## [WHAT TO DO]
Look below for the line holding "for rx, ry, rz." and the line holding "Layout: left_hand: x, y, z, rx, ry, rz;". Transcribe exactly those lines and all lines between them, nothing more.

## [RECORD EXCERPTS]
⁂
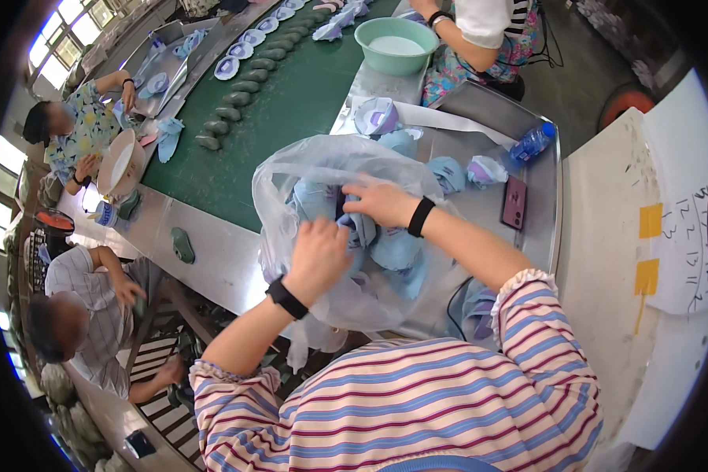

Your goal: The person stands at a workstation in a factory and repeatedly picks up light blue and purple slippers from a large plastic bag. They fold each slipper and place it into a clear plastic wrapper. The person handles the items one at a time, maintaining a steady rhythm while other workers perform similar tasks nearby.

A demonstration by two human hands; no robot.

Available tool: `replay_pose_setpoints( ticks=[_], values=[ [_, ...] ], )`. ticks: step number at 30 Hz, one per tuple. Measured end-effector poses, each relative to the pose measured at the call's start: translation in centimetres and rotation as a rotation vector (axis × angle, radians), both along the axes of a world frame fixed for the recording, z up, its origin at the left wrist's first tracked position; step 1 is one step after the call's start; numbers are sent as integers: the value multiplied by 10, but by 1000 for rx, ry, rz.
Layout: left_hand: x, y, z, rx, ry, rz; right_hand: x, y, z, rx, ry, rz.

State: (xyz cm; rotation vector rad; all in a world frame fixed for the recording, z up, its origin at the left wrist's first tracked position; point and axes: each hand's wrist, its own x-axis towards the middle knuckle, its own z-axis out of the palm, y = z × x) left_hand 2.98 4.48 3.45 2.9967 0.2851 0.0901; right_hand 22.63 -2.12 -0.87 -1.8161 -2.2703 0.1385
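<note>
A clear plastic bag (279, 169) lies open on the metal worktop in front of me, filled with light blue and purple shoe uppers (397, 248). Both my hands reach into its mouth. My left hand (320, 256) is closed, its fingers curled down among the uppers, and what they grip is hidden. From the right, my right hand (385, 206) closes its fingers on the edge of a blue-purple shoe upper (359, 228) that lies between the two hands. More uppers (447, 175) rest beside the bag on the right.
A green conveyor belt (291, 102) carries dark shoe lasts (240, 99) and rows of uppers. A green basin (396, 47) stands beyond the bag. A phone (514, 202) and a blue bottle (532, 145) lie at the right metal rim. Co-workers (86, 315) sit left and ahead.
</note>
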Motion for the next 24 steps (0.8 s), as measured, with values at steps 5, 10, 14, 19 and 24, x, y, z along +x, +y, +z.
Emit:
replay_pose_setpoints(
  ticks=[5, 10, 14, 19, 24],
  values=[
    [-19, -3, -42, -148, -86, 340, 5, -32, 71, 74, -45, -251],
    [-18, -50, -68, -297, -197, 331, 26, -72, 64, -61, 773, -633],
    [4, -52, -83, -483, -463, 340, 15, -102, -18, -9, 830, -555],
    [3, -24, -144, -911, -498, 545, -4, -108, -16, -154, 1424, -862],
    [5, -44, -125, -825, -609, 478, 1, -121, -34, -239, 1984, -960]
  ],
)
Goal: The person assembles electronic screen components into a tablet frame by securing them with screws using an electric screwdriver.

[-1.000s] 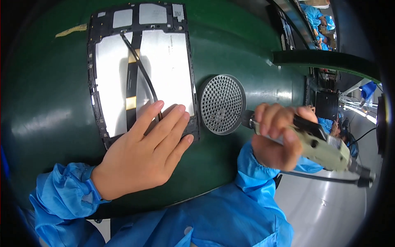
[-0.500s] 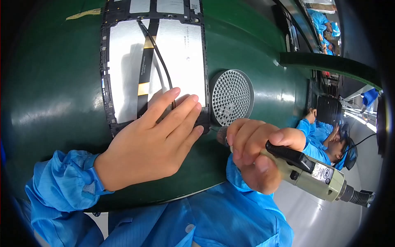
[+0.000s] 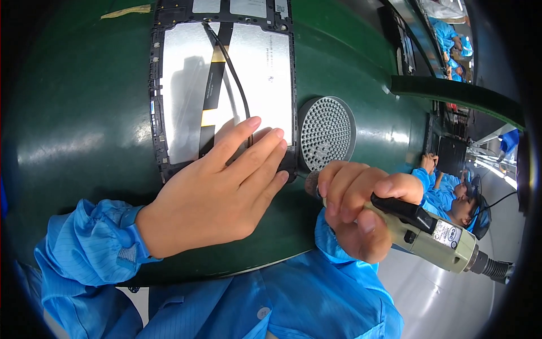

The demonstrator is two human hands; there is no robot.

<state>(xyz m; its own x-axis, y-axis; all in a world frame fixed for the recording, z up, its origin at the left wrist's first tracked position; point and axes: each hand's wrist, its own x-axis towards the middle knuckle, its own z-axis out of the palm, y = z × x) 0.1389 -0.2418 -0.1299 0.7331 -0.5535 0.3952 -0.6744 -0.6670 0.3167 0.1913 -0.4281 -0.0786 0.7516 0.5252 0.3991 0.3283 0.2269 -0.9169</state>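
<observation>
— Please tell me what your head view shows, the biggest first.

— From my far seat I see the green table [image 3: 68, 113]. On it, at the upper middle, lies the flat panel [image 3: 268, 73], silver with a black frame; its top end goes out of my view.

— And how are your hands?

— My left hand [image 3: 203, 198] is palm down across the lower end of the panel. Its fingers rest on the panel and grasp nothing; the forefinger is a little apart from the others. My right hand [image 3: 361, 203] is closed firmly around the olive electric screwdriver [image 3: 435, 251].

— What is smaller?

— The round grey dish [image 3: 333, 121], just beside the panel's right edge. Then the thin black cable [image 3: 234, 73], which crosses the silver face and passes under my left fingers.

— And the smallest?

— The dark nose [image 3: 311, 183] of the screwdriver, near the panel's lower right corner. Its bit is too fine; I cannot tell if it touches.

— Which step is it, in your judgement?

— I believe it is steadying the panel while the screwdriver points at this corner. The next move calls for an even left hand that does not pinch the cable, and a well-aligned bit, without knocking the dish.
</observation>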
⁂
## [ANSWER AREA]
Available tool: `replay_pose_setpoints( ticks=[_], values=[ [_, ...] ], )`. ticks: step number at 30 Hz, one per tuple. Measured end-effector poses, each relative to the pose measured at the call's start: translation in centimetres and rotation as a rotation vector (axis × angle, radians), both along the axes of a world frame fixed for the recording, z up, its origin at the left wrist's first tracked position; step 1 is one step after the call's start; numbers are sent as integers: the value multiplied by 10, but by 1000 for rx, ry, rz.
Layout: left_hand: x, y, z, rx, ry, rz; right_hand: x, y, z, rx, ry, rz.

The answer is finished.